List:Internals« Previous MessageNext Message »
From:Michael Widenius Date:October 30 2008 2:21am
Subject:Re: preferred size of hash array with hash_init()
View as plain text  
Hi!

>>>>> "MARK" == MARK CALLAGHAN <mdcallag@stripped> writes:

<cut>

>> Based on what I just read from
>> http://dev.mysql.com/sources/doxygen/mysql-5.1/libmysql__r_2hash_8c-source.html
>> 
>> it looks like we use a dynamic array for the buckets and a linked list for
>> the data elements within the bucket. Did I read that correctly?

MARK> See earlier in the thread for the reference to coalesced hashing. The
MARK> links are between buckets. When two items hash to the same bucket, the
MARK> duplicates must find an empty bucket and the buckets are 'linked'.

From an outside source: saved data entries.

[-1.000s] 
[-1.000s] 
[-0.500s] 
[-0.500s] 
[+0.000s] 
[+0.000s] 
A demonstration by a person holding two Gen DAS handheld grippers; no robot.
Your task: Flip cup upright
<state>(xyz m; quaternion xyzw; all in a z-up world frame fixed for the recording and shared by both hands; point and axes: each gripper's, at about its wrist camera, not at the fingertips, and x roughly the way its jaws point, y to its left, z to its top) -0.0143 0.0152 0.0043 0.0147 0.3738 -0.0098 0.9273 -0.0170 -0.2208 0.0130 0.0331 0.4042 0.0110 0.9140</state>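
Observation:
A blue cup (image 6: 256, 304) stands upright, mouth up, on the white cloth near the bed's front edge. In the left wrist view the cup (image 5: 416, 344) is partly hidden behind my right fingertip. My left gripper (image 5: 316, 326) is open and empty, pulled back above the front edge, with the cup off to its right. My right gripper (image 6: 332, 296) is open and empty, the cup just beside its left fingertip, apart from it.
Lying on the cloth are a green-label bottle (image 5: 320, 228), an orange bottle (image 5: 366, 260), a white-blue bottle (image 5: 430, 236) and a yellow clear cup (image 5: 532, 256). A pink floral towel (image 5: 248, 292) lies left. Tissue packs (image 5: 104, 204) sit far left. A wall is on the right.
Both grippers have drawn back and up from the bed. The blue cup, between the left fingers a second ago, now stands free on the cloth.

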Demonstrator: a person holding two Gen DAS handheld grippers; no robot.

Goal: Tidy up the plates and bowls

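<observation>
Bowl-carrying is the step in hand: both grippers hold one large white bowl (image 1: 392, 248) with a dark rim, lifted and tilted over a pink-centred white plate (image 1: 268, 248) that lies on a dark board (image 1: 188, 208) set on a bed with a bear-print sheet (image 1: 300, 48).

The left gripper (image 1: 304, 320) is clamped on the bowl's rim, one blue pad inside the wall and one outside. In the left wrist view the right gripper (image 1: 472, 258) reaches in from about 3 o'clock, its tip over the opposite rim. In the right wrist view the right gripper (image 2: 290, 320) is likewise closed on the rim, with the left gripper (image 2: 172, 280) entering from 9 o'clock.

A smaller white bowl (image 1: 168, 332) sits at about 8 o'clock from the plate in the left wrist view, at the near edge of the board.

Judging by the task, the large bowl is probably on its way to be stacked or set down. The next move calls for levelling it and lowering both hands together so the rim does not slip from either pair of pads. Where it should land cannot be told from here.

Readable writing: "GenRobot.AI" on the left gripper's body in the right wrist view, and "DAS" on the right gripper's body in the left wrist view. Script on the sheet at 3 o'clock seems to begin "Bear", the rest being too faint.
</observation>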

MARK> The implementation misses an optimization. The original hash value for
MARK> entries is not saved, so when the chain of entries is followed, key
MARK> comparisons are always done rather than only done when the (unmasked)
MARK> hash values match.

This is just done to save space; We need to do one hash calculation once
for the first lookup to check if we had a match or not. For other
entries in the linked list we don't have to do this.

MARK> Putting N entries into N buckets makes it very likely that there will
MARK> be conflicts. Using a 'sparse' array makes that less likely at the
MARK> cost of a larger array. For a small amount of extra memory, conflicts
MARK> can be reduced and as the dynamic array already has allocated that
MARK> extra memory in most cases this is worth exploring.

Yes, there is some conflicts but there are other advantages:

- We can grow dynamicly with O(1)
- We don't need a separate space for conflicts
- We can do any number of inserts+updates+deletes without degrading
  the hash.
- At any point, we know exact how much memory we need.

MARK> There is a lot of great analysis of hash functions on the web now.
MARK> Search for burtlebob or visit wikipedia. I am not a whiz on this, but
MARK> there are hash functions designed to work with a mask that is a power
MARK> of 2 rather than use mod prime to compute the bucket number.

I wrote the current hash functions 15 years ago so it's not perfect.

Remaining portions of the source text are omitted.